Lutter contre les oppressions systémiques et favoriser la justice sociale

Sophie Hamisultane

Sophie Hamisultane

Crédit : Amélie Philibert, Université de Montréal

De son côté, Sophie Hamisultane met l’accent sur les questions de racisme, de sexisme et les formes multiples d’oppression qui touchent les communautés marginalisées. Elle craint que ces questions, bien que mises en lumière par des mouvements comme #MeToo, la mort de George Floyd aux États-Unis et celle de Joyce Echaquan au Québec, soient reléguées au second plan dans le contexte politique qui prévaut depuis le début de la campagne. 
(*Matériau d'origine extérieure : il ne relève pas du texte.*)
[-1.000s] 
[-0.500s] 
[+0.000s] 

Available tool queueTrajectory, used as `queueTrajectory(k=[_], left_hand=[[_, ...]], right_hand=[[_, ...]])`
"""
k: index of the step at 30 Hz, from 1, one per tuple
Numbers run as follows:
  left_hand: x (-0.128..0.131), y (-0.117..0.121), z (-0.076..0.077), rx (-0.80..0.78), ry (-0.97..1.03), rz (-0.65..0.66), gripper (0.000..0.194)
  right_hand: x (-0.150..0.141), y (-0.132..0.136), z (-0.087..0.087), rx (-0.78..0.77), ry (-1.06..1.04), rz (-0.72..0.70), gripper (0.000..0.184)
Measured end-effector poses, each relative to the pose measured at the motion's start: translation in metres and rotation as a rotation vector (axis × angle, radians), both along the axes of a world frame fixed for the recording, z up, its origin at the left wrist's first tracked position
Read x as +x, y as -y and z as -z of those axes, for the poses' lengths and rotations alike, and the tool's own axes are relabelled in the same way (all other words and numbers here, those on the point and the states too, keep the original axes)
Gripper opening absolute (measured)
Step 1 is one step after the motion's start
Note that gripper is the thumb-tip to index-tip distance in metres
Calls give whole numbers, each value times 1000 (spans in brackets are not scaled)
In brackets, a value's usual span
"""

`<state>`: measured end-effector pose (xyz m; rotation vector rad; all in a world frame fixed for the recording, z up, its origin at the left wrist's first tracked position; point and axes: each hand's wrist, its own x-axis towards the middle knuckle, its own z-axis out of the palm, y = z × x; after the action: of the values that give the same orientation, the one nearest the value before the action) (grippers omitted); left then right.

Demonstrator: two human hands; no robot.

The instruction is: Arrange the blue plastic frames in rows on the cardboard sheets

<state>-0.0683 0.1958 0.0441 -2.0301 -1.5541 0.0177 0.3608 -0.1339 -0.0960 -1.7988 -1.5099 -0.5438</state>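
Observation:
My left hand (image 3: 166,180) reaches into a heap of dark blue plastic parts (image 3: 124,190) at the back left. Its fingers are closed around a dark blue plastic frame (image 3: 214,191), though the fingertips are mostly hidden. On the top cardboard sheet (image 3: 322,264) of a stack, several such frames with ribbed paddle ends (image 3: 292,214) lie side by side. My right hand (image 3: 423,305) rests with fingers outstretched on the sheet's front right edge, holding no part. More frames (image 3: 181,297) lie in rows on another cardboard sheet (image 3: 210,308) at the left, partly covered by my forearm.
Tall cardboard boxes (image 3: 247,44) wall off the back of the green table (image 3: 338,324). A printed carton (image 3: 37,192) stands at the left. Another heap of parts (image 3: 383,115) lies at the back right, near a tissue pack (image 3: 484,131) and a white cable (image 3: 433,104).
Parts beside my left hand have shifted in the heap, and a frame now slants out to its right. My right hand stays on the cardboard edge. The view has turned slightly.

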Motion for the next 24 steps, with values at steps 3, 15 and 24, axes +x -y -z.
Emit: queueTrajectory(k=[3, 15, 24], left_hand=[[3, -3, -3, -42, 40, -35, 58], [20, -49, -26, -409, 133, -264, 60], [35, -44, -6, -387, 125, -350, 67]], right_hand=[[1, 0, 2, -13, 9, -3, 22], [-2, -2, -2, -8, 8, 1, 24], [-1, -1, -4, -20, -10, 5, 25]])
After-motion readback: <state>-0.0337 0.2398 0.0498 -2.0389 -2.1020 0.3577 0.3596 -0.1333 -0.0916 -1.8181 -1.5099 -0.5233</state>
«Les femmes, les personnes racisées et les individus aux identités de genre diverses subissent des formes d’oppression persistantes, qui ont des répercussions sur leur santé mentale, leur santé physique et leurs conditions de vie, rappelle-t-elle. Les femmes racisées, en particulier, portent un double fardeau, confrontées à la fois au sexisme et au racisme.» 

Pour Sophie Hamisultane, la démocratie «ne peut se construire sur l’inégalité des droits: ignorer ces réalités reviendrait à accepter un retour en arrière». Elle dénonce par le fait même l’instrumentalisation des discours racistes, islamophobes, antisémites, sexistes et transphobes par certains acteurs politiques «qui agitent le drapeau identitaire pour détourner l’attention des problèmes structurels». 

Aussi plaide-t-elle pour une approche proactive fondée sur l’éducation et la santé.  

«L’éducation doit permettre de déconstruire les préjugés et de reconnaître que les identités diverses ont toujours fait partie de l’histoire socioculturelle du Canada, insiste Sophie Hamisultane. La santé, quant à elle, doit être envisagée comme un pilier de la société, car négliger les besoins des individus les plus vulnérables conduit à une société malade.» 

Elle demande donc aux partis politiques «de ne pas céder aux sirènes du conservatisme et de promouvoir des politiques inclusives, qui reconnaissent et combattent les oppressions systémiques».